We still don't know our schools.
What we've concluded is that we are being sacrificed to guanxi: the city-county merge happened in January; our county placements were the first project of a new head honcho; there's an election coming up in January. So, if there's a way, we're going out to county. Too many relationships would have to be broken to change it. Time to get used to the culture!
But we got to co-teach today! Since we didn't have our school assignments yet, we were all randomly assigned to a school league, and I was assigned to League C, with Hou-jing and Oil Refinery Elementary Schools. So today, I got to co-teach with Cecilia, who is absolutely amazing, and tomorrow I get to co-teach with Tracy, who is fantastic as well. There are 3 leagues in each classroom, so I was also working with Esther and Andrew, who were paired with Leagues A & B.
Our class was wonderful! We have sixteen 4th grade students, 8 boys and 8 girls, all of whom are energetic and adorable. I think my favorite part was our twin boys, Johnny and Vincent, who began the day refusing to participate and ended it with their hands shooting up with every new question: Teacher, I know, I know!

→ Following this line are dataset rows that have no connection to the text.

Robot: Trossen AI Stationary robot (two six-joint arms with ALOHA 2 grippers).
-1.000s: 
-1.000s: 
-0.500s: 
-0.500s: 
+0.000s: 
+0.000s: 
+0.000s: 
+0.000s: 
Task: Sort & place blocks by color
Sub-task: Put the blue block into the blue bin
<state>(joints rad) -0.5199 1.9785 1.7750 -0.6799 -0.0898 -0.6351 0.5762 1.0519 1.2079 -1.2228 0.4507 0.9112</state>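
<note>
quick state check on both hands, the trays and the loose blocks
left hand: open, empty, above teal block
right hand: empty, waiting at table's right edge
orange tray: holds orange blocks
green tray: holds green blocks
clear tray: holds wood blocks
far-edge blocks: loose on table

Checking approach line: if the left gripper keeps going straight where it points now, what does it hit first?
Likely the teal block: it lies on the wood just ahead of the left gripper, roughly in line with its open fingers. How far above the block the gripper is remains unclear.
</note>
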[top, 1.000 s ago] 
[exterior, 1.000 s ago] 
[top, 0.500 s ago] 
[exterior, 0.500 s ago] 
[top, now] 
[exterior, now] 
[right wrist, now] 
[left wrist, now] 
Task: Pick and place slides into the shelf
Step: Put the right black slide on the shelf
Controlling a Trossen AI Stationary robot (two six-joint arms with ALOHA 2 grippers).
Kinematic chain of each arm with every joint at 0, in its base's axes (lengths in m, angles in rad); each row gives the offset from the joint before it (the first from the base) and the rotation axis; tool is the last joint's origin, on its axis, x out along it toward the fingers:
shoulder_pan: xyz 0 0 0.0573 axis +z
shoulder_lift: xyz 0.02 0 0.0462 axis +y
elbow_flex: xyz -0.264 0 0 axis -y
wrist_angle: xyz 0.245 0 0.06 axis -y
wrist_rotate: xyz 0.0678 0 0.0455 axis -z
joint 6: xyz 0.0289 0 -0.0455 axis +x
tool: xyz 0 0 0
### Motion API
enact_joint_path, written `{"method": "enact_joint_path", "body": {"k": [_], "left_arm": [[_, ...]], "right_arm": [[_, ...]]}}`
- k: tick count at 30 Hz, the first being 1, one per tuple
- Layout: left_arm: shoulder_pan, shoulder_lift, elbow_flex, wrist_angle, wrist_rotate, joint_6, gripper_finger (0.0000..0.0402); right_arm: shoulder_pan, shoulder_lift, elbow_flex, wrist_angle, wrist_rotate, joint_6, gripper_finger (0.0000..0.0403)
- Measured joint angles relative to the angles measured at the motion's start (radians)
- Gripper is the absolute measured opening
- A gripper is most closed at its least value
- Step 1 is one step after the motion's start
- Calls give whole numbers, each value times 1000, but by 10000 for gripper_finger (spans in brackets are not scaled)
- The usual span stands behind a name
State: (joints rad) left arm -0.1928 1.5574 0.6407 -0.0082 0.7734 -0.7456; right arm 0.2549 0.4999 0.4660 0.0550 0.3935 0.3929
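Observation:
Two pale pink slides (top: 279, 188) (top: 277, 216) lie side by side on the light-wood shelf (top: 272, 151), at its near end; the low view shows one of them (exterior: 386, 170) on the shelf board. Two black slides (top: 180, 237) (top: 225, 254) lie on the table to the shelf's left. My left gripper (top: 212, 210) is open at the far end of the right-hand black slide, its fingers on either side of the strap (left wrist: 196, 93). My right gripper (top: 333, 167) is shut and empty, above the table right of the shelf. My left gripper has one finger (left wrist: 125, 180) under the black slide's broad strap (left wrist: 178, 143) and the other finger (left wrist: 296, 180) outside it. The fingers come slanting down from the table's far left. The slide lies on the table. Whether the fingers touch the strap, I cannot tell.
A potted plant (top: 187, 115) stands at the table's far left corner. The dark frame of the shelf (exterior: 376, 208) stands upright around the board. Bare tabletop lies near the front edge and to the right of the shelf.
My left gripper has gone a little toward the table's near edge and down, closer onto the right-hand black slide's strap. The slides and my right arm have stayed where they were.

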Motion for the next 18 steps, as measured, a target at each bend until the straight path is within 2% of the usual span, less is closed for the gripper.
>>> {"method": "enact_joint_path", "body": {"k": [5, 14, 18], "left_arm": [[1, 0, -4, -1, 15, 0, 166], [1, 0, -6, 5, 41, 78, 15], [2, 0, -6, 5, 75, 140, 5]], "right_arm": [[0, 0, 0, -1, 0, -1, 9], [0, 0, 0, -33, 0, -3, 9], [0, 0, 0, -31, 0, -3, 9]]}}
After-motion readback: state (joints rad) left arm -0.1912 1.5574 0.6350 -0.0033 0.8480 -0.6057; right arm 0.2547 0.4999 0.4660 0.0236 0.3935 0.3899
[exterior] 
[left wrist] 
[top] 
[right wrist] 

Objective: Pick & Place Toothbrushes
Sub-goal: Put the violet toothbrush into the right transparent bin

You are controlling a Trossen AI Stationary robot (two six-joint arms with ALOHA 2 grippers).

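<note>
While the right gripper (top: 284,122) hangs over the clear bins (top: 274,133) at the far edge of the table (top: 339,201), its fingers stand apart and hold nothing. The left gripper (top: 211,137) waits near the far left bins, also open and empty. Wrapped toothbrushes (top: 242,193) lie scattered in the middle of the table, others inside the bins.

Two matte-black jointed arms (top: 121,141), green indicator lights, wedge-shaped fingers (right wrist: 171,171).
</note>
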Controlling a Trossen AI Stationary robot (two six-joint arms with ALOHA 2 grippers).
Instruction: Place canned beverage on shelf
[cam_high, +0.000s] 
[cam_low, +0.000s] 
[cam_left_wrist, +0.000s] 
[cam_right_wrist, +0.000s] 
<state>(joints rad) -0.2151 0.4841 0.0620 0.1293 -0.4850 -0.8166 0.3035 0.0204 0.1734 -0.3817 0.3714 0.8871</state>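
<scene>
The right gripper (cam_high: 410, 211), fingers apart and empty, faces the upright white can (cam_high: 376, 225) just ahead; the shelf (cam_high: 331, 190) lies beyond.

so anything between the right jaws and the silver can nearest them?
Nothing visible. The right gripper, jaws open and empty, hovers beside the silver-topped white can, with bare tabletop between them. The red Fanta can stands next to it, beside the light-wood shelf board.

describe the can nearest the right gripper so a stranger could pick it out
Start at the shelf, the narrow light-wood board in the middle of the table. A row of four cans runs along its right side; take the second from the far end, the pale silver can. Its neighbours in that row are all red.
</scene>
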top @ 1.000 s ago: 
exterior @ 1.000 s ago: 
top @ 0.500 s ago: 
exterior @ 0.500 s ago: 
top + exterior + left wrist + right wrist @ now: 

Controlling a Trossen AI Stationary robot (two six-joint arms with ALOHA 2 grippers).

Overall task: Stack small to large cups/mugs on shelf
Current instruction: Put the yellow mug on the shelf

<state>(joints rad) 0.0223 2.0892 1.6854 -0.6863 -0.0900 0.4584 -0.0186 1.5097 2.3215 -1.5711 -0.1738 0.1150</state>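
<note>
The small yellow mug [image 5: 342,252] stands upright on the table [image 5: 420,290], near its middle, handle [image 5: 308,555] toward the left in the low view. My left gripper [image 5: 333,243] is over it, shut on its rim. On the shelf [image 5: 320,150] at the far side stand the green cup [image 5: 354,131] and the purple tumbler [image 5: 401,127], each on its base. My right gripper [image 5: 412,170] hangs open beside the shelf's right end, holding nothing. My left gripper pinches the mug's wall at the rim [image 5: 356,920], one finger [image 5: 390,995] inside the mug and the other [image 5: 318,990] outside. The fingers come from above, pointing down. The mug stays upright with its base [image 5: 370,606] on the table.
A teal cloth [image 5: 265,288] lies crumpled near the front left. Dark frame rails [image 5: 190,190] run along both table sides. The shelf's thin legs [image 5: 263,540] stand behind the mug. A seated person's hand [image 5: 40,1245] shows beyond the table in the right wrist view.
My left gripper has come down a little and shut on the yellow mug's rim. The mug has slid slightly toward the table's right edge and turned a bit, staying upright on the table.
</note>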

We began the day with the ETAs leading plenty of games, including a name game and hangman (Esther led), Volcano (Andrew lea), Rhythm and Bingo (I led), and Teacher Says (we all led). After that we each had 20 minute lessons which we delivered with one of our co-teachers. I went last (afternoon in the heat--yuck!); Esther and Priscilla began with a lesson on taste (sweet, sour, salty, bitter); then Andrew and Rebecca (LET) went with a lesson on things you do right now (ie watching TV, doing homework). They were all stupendous; quite intimidating to see how easily they both interacted with the kids. Andrew especially had a great report going with them; by the end of the day they had a nickname for him and everything.
Then it was my turn. Cecilia and I co-taught a lesson on emotions; we taught happy, sad, tired, and angry, and the sentence patterns "I am..." and "He/She is..." It went pretty well, I think--we got great feedback after--but it was hard for me to see how un-talkative the kids were when they weren't simply repeating after me or using their new sentence patterns. When, for instance, I would say things like, "you want to win, right?" I would get blank stares. Something to work on in my actual classroom.
I'm tired, so that's it for now. I co-teach again tomorrow--with a story I wrote today about animals--so maybe then I'll have more details!